Well, for starters: To put a stop to the Fiscal Reform. To bring to justice the corrupt politicians (namely ex-president Leonel Fernandez) who abused Dominican tax money to create the deficit. To eliminate the use of the Dominican budget for political campaigns. To reduce excessive government jobs provided to relatives and supporters of the leading party. And to revise and supervise pensions and salaries of government employees.

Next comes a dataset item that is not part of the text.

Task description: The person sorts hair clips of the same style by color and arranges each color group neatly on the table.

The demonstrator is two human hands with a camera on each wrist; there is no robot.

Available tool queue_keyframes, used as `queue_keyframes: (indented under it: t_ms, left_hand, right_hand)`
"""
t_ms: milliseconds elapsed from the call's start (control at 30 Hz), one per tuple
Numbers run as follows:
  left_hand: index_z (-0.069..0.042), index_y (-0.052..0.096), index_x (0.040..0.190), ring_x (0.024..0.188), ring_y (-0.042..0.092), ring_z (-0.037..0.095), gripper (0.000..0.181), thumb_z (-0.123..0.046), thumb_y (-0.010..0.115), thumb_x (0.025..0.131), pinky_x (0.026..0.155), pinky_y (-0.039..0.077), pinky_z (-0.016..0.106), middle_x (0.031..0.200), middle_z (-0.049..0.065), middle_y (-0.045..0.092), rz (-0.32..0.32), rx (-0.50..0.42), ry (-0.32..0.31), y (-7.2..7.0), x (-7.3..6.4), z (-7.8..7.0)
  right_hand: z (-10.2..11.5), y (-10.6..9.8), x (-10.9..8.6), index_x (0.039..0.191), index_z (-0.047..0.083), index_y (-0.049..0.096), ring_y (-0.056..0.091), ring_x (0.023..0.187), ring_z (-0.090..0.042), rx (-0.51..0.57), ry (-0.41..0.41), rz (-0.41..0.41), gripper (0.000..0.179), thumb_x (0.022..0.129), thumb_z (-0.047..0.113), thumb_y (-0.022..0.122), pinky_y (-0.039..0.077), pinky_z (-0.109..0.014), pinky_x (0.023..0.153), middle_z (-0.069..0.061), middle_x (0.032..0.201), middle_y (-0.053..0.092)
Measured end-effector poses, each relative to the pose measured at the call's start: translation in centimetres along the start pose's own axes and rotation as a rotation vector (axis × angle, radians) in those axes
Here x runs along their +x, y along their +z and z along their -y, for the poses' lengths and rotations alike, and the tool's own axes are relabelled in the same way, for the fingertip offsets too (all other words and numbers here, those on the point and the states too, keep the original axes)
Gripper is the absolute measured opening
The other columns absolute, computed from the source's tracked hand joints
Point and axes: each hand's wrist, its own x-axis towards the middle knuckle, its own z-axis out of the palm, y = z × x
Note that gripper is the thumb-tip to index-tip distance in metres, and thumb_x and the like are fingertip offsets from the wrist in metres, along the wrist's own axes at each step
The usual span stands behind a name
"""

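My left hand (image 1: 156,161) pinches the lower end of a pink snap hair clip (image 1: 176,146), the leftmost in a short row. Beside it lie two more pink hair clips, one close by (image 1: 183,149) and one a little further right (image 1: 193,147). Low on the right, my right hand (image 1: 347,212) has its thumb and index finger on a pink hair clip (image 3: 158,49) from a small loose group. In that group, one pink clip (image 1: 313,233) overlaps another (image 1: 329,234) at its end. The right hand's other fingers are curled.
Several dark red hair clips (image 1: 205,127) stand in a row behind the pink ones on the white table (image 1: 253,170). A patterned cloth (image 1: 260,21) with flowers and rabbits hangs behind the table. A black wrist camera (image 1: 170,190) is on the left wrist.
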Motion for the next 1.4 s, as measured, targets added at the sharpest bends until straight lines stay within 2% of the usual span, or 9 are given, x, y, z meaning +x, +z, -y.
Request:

A picture speaks a thousand words...find more here
Let me finish by saying I don't usually write on political topics, so I've tried really hard to do my research on this piece, to find out as much info as I can from Dominican newspapers, online journals and websites, along with informal chats and interviews with my Dominican friends. I have tried very hard to find out both sides of the story here, and if I am misrepresenting or misinterpreting any information, please accept my sincerest apologies and feel free to share your thoughts.